What device and MAC address is displayed as the destination address?
The host H3, 42:28:b2:24:e0:cb in example.
Step 6. Start a new capture in Wireshark.
a. Click the Start Capture icon to start a new Wireshark capture. You will receive a
popup window asking if you would like to save the previous captured packets to a file
before starting a new capture. Click Continue without Saving.
b. In the terminal window of Node: H3, send 5 echo request packets to 172.16.0.40.
c. Stop capturing packets when the pings are completed.
Step 7. Examine the new data in the packet list pane of Wireshark.
In the first echo (ping) request frame, what are the source and destination MAC addresses?
Source:
This should be the MAC address of the PC.
Destination:
This should be the MAC address of the Default Gateway.
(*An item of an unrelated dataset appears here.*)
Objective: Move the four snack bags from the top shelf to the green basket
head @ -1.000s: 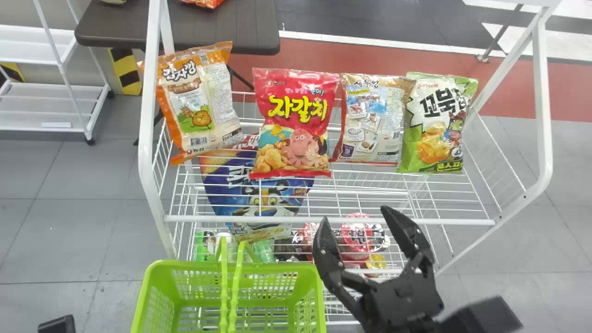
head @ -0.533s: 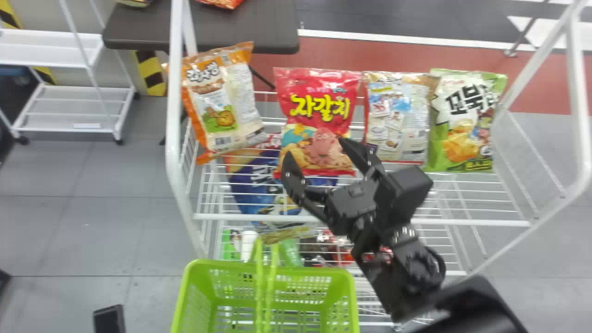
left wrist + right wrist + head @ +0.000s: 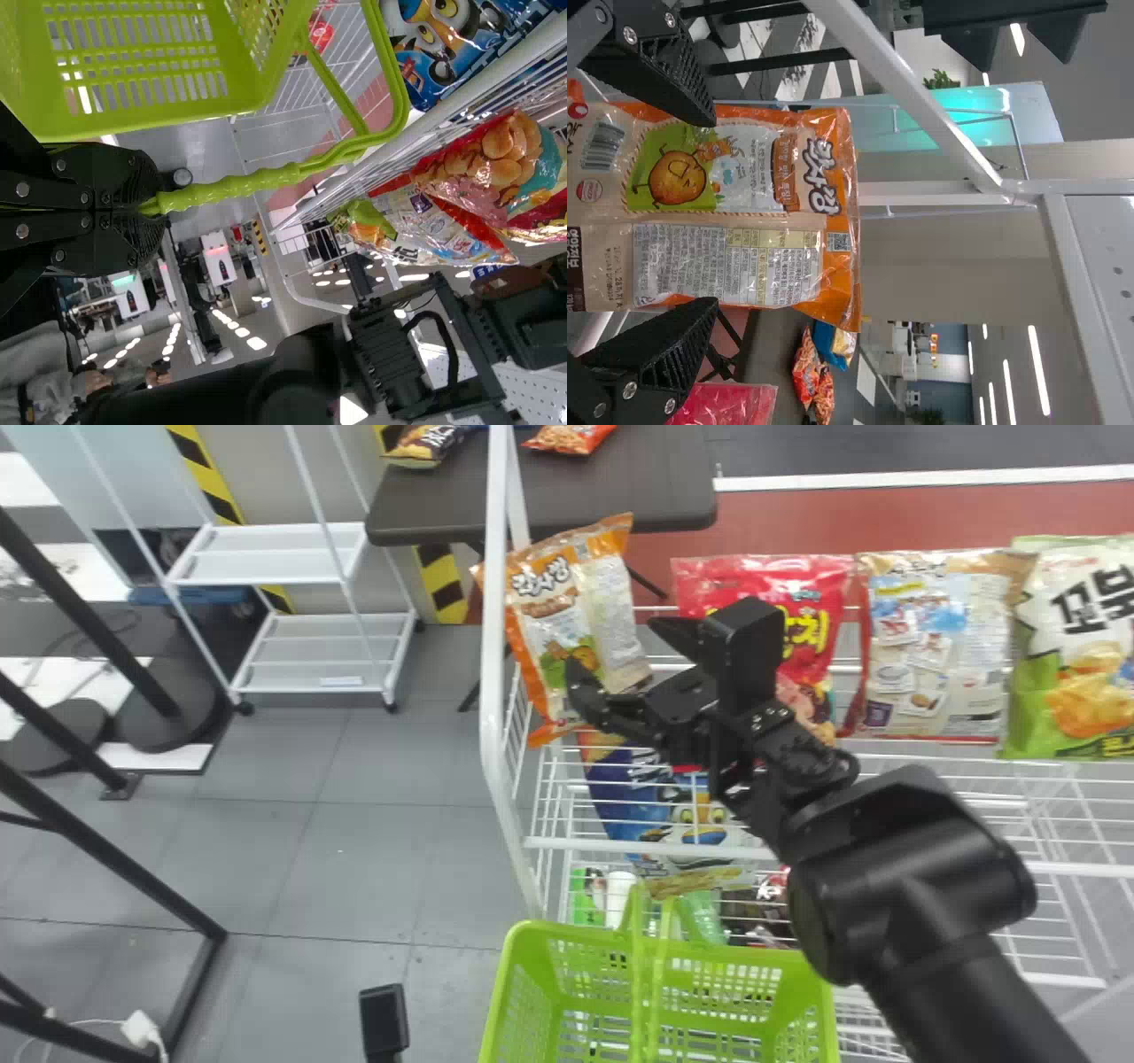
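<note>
Flanking orange snack bag (image 3: pixel 547 607): right gripper (image 3: pixel 611 645), fingers apart | left gripper (image 3: pixel 149 208) clamped on green basket handle (image 3: pixel 266 181)

Head cam's pure candy: green basket (image 3: pixel 576 933) at my 6 o'clock is loud lime, slotted all over. Orange-and-cream snack bag (image 3: pixel 554 602) at 12, red bag (image 3: pixel 804 593) with yellow lettering at 2, white-and-green bag (image 3: pixel 1072 655) at 3. Yellow-and-black hazard stripes (image 3: pixel 443 584) around 11, lol.
</note>
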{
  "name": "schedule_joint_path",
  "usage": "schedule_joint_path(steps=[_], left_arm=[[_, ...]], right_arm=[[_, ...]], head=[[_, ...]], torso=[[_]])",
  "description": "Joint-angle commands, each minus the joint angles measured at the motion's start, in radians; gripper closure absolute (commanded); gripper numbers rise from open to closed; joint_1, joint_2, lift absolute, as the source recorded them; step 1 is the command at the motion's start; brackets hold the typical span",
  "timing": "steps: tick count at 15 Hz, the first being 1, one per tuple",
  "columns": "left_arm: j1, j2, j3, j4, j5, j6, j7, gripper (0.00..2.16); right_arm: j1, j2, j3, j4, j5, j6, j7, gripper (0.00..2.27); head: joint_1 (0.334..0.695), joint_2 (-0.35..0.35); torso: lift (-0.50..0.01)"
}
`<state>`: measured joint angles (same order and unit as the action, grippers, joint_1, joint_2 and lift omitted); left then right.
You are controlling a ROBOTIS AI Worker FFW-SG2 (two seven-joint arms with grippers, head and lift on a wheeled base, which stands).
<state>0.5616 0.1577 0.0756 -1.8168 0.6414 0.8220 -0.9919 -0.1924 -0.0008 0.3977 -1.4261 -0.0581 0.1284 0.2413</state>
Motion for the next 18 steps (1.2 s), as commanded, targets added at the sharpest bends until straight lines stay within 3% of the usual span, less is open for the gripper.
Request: schedule_joint_path(steps=[1,4,8,15,16,18], left_arm=[[-0.031,0.020,-0.003,0.036,0.026,-0.007,-0.002,1.69],[-0.058,0.040,-0.017,0.054,0.043,-0.007,-0.004,1.69],[-0.077,0.046,-0.028,0.071,0.049,-0.007,-0.004,1.69],[-0.080,0.048,-0.030,0.076,0.050,-0.007,-0.005,1.69],[-0.083,0.048,-0.034,0.080,0.050,-0.010,-0.007,1.69],[-0.088,0.048,-0.039,0.088,0.050,-0.013,-0.010,1.69]], right_arm=[[-0.048,0.002,-0.002,0.069,0.015,-0.009,0.004,0.12],[-0.120,0.002,-0.059,0.185,-0.003,-0.022,0.111,0.15],[-0.179,0.002,-0.088,0.248,-0.002,-0.019,0.199,0.22],[-0.232,0.002,-0.096,0.273,0.011,0.064,0.292,0.56],[-0.246,0.002,-0.097,0.285,0.011,0.080,0.306,0.69],[-0.262,0.002,-0.097,0.291,0.023,0.122,0.315,1.35]], head=[[0.695,0.155],[0.695,0.157],[0.695,0.128],[0.695,0.118],[0.695,0.120],[0.695,0.122]], torso=[[0.000],[0.000],[0.000],[0.000],[0.000],[0.000]])
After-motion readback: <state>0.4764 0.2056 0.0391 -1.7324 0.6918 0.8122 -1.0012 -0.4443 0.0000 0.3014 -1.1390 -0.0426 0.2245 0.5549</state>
What are the source and destination IP addresses contained in the data field of the frame?
Source:
This is still the IP address of the PC.
Destination:
This is the address of the server at 172.16.0.40.
Compare these addresses to the addresses you received in Step 5. The only address that changed is the destination IP address. Why has the destination IP address changed, while the destination MAC address remained the same?
Layer 2 frames never leave the LAN. When a ping is issued to a remote host, the source will use the
Default Gateway’s MAC address for the frame destination. The Default Gateway receives the packet,
strips the Layer 2 frame information from the packet and then creates a new frame header with the next hop’s MAC address. This process continues from router to router until the packet reaches its destination IP address.